> [Exercise instructions]: Across the listing below, count the lines containing "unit". Give nothing but the number.

> [Source data]:
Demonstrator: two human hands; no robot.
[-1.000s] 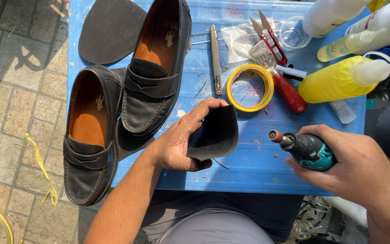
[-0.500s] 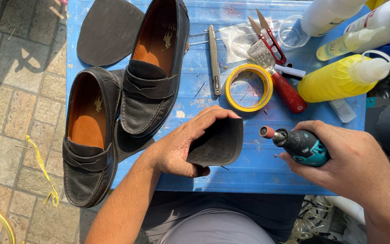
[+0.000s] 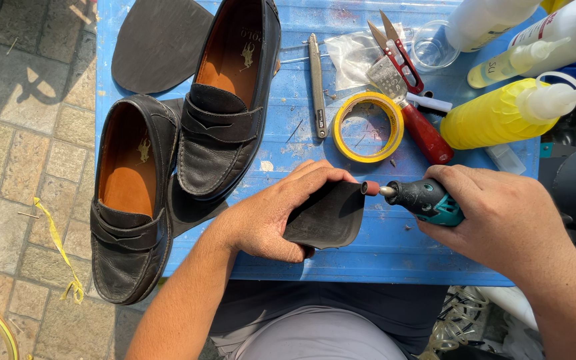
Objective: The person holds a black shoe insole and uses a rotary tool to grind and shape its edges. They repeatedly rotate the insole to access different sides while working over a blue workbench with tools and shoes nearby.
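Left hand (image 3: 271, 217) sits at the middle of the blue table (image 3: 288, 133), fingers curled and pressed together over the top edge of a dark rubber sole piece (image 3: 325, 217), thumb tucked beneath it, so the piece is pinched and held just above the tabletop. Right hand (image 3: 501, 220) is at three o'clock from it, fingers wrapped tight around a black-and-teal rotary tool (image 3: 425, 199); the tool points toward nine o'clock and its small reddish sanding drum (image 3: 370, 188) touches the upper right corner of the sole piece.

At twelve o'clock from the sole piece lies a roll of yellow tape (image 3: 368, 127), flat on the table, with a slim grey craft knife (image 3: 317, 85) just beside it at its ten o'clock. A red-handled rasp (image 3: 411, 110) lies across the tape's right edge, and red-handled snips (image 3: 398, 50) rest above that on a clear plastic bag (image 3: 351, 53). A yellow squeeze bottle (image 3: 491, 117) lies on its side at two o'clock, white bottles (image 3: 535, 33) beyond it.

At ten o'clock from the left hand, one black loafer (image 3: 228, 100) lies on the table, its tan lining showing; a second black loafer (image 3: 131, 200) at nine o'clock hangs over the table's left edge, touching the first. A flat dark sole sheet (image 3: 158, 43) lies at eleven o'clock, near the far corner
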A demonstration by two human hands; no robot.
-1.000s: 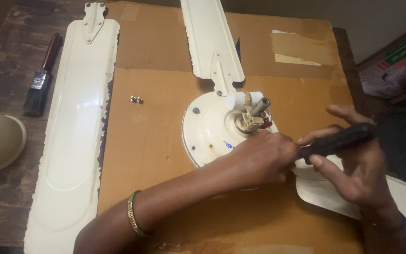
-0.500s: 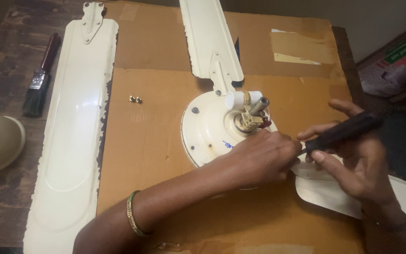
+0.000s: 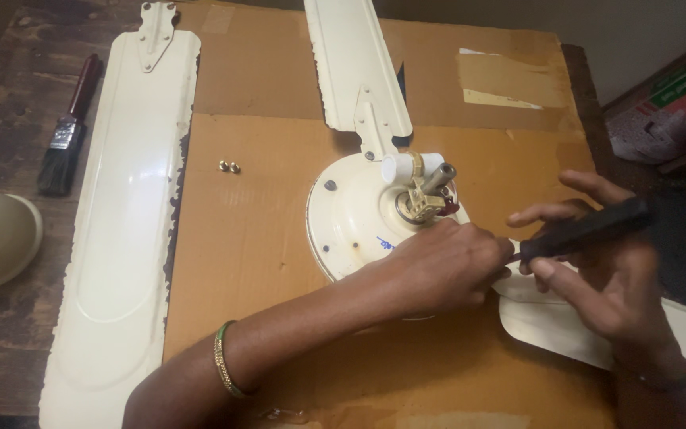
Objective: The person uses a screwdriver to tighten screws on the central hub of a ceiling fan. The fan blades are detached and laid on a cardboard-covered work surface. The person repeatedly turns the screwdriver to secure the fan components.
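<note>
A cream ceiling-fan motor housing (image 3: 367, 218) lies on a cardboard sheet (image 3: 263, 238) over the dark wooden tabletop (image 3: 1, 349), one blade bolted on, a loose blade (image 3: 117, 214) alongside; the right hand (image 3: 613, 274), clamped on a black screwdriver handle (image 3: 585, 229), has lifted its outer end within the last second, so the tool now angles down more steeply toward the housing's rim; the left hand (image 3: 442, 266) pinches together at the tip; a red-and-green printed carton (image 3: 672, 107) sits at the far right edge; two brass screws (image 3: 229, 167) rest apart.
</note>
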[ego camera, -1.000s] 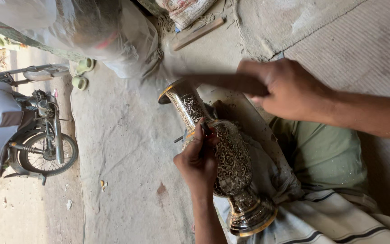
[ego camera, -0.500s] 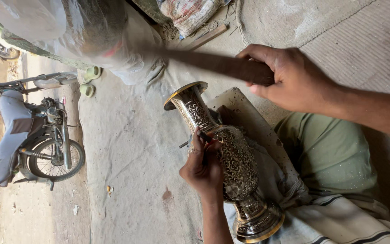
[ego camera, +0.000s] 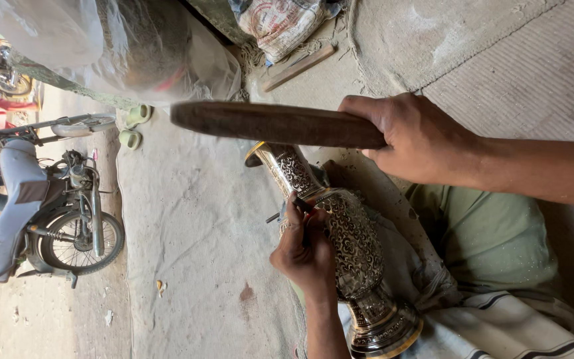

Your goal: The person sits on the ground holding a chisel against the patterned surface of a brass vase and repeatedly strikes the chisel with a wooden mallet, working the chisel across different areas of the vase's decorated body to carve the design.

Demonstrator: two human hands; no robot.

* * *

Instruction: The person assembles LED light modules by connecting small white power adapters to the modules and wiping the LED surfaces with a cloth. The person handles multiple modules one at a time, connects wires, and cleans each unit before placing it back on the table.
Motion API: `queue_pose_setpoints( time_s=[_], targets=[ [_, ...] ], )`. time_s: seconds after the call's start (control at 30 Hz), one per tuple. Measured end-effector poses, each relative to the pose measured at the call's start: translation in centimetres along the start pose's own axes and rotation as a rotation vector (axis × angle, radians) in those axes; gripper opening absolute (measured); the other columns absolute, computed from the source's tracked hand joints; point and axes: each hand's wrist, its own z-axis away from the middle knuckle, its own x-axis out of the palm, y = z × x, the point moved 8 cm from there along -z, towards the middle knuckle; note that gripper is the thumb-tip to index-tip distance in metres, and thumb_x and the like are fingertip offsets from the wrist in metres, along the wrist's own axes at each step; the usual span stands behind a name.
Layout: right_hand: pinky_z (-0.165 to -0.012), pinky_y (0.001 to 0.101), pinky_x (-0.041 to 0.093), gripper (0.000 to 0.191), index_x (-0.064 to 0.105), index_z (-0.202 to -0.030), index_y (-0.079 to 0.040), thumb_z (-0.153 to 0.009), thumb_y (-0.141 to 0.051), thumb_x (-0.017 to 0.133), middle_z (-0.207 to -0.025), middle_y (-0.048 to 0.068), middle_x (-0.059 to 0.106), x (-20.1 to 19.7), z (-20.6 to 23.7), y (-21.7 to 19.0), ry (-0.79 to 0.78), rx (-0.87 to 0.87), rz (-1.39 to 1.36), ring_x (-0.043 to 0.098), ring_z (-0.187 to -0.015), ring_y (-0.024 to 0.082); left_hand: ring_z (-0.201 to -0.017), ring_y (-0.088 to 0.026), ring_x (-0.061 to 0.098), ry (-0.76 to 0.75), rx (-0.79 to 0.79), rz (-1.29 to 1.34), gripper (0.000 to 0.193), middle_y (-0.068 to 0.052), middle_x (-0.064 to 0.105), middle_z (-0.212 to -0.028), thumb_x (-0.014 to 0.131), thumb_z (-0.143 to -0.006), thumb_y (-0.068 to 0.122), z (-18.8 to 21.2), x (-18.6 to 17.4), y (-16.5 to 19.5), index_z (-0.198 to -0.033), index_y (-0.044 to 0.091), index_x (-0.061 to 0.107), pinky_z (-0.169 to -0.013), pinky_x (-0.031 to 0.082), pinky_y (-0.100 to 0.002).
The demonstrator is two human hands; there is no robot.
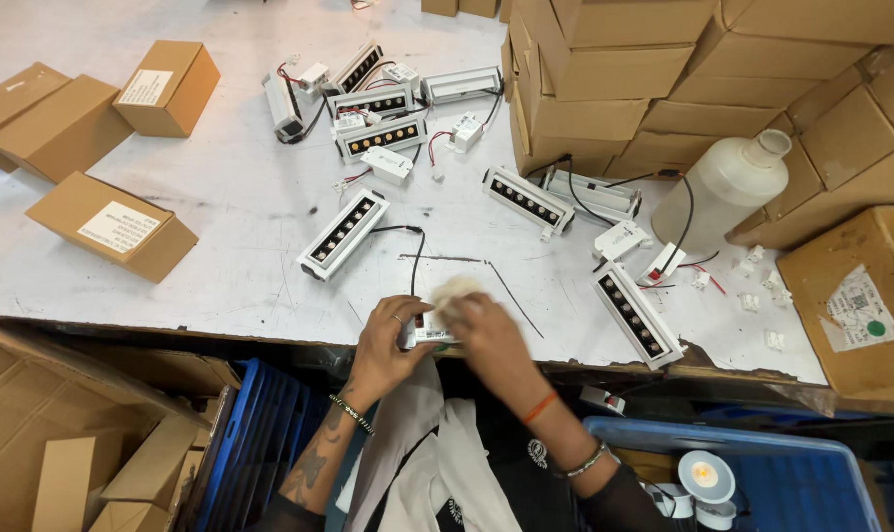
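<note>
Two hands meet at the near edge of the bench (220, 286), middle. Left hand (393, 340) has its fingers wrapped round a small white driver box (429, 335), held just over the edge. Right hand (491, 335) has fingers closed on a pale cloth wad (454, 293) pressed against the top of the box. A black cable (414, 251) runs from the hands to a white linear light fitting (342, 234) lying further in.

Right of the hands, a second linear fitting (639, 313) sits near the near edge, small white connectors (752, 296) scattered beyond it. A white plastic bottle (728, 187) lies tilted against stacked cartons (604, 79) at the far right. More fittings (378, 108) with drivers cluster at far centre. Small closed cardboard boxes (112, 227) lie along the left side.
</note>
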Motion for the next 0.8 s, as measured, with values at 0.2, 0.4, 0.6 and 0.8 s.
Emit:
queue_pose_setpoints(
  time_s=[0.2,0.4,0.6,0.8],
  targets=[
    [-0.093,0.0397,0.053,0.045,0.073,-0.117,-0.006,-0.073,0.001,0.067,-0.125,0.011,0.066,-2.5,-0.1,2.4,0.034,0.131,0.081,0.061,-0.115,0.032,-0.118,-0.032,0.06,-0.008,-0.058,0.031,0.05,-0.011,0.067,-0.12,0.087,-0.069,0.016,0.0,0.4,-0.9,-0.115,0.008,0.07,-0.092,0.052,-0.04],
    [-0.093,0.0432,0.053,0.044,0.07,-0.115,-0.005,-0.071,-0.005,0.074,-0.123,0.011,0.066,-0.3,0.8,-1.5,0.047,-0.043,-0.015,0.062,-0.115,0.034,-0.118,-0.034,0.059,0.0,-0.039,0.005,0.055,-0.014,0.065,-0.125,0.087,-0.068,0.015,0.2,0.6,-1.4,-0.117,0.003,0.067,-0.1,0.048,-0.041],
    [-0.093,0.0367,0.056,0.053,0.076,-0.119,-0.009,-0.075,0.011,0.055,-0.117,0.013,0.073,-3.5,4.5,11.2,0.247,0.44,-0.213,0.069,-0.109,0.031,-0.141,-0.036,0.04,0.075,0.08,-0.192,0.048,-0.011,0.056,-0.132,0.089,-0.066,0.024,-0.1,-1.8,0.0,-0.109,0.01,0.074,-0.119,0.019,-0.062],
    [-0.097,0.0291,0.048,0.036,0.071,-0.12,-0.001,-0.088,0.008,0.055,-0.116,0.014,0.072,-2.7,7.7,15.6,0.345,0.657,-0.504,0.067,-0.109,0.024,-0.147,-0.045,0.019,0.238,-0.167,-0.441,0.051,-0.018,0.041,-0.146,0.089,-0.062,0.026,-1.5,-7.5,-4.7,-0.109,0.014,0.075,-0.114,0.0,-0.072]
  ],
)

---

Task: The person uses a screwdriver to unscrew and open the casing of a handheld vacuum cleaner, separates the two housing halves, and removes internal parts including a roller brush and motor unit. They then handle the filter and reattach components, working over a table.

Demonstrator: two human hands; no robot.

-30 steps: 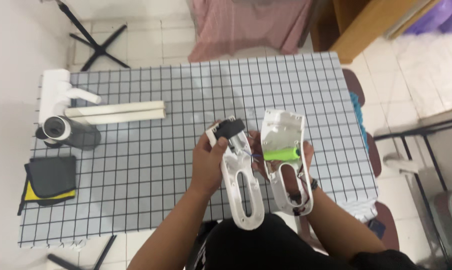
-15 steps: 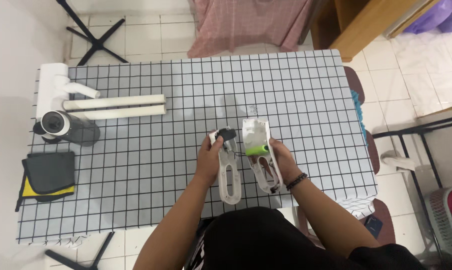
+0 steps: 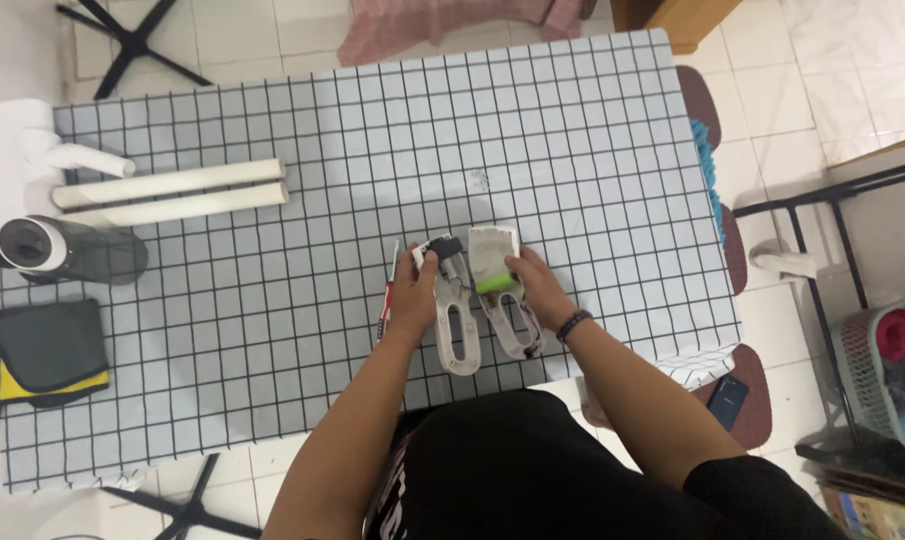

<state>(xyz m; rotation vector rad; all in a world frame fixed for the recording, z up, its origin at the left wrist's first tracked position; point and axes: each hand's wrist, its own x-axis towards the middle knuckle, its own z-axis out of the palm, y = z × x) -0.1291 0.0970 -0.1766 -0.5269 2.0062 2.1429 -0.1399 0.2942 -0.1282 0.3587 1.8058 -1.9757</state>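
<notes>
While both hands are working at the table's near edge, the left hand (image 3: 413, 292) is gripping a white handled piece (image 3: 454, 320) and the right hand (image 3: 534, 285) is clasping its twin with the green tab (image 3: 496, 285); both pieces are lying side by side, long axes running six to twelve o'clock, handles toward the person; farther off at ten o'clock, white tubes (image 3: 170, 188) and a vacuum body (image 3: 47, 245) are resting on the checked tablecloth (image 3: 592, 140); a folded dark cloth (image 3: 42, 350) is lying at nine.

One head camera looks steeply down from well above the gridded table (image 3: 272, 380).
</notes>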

> [Result of this task]: 2